Les personnes à peau foncée vieillissent-elles moins vite que les personnes à peau claire ?
La peau foncée vieillit visiblement moins vite que la peau claire, principalement parce qu'une mélanine plus abondante et plus efficace limite les dommages causés par le soleil. Cela ne change pas le fait que la peau foncée est plus sujette aux taches de pigmentation : une bonne protection solaire reste donc utile pour tous.
Les rayons UV sont responsables de jusqu'à 90 % du vieillissement cutané visible. Le type de mélanine joue ici un rôle décisif : la variante brun-noire, appelée eumélanine, qui domine dans les peaux foncées, absorbe les UV et protège les structures cellulaires. La variante jaune-rouge, la phéomélanine, présente dans les peaux claires et rousses, produit au contraire, sous l'effet du soleil, des composés réactifs qui endommagent les cellules.
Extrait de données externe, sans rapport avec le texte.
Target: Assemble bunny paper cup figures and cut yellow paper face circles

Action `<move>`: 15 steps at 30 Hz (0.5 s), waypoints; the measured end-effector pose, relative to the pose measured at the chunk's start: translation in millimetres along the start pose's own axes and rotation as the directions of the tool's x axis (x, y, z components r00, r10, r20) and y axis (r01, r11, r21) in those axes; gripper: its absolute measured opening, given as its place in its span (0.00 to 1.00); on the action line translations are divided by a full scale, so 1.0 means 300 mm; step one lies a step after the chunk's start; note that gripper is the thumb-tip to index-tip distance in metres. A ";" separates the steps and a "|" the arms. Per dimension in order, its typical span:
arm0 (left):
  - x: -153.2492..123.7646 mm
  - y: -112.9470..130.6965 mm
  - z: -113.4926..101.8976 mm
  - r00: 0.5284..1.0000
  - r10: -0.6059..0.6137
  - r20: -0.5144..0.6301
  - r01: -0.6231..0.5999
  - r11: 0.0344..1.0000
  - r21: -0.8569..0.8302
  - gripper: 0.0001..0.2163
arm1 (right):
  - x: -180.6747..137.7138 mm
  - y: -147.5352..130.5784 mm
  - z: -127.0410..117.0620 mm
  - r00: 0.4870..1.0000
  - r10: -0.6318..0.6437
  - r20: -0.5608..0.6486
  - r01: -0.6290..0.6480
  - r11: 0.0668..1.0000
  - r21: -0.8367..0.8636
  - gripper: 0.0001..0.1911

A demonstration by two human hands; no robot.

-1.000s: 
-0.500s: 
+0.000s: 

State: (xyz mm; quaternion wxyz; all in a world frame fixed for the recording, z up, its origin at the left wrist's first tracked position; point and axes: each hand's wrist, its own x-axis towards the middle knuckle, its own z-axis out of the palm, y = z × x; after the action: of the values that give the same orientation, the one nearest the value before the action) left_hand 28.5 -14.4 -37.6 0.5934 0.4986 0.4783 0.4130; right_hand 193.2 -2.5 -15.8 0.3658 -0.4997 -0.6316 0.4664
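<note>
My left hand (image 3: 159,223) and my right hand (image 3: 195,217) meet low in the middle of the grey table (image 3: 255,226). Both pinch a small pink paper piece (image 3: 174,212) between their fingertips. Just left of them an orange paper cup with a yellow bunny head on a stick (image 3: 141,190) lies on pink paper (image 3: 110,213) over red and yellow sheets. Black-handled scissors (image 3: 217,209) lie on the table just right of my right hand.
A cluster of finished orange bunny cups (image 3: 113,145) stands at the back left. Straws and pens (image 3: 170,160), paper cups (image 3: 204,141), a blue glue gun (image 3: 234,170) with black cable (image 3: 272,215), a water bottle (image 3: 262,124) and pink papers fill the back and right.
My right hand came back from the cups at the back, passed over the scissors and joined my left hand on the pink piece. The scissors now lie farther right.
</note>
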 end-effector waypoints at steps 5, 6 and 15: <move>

Grâce à cette meilleure photoprotection, les personnes à peau foncée présentent moins de rides pour un même âge, et l'épaisseur de leur peau évolue plus lentement que celle des personnes à peau claire. Elles ont aussi un risque réduit de cancer de la peau lié aux UV. Ces résultats proviennent d'études comparatives, et non d'expériences contrôlées où l'on aurait assigné aléatoirement un type de peau aux participants. L'ampleur exacte de la différence reste donc difficile à chiffrer précisément.
Le tableau n'est cependant pas complet sans un bémol important. Une teneur élevée en mélanine s'accompagne d'un risque accru de troubles de la pigmentation : taches sombres post-inflammatoires ou mélasma (taches liées au soleil et aux hormones). Ce ne sont pas de simples détails esthétiques ; ces affections sont fréquentes et difficiles à traiter sur le plan clinique.
La protection assurée par la mélanine reste stable tout au long de la vie : elle ne diminue pas avec l'âge. L'avantage d'une peau foncée est donc une donnée constante, et non temporaire. Cela dit, pour tout type de peau, une exposition prolongée aux UV finit par causer des dommages : la mélanine ralentit le vieillissement, elle ne le prévient pas totalement.
Fondé sur 7 résultats issus d'études observationnelles et mécanistiques (PMID : 30039861, 29064976, 1794184, 8042567, 15036273, 28873228). Aucun essai clinique randomisé n'est disponible, ni éthiquement réalisable. Le niveau de preuve varie de limité à modéré.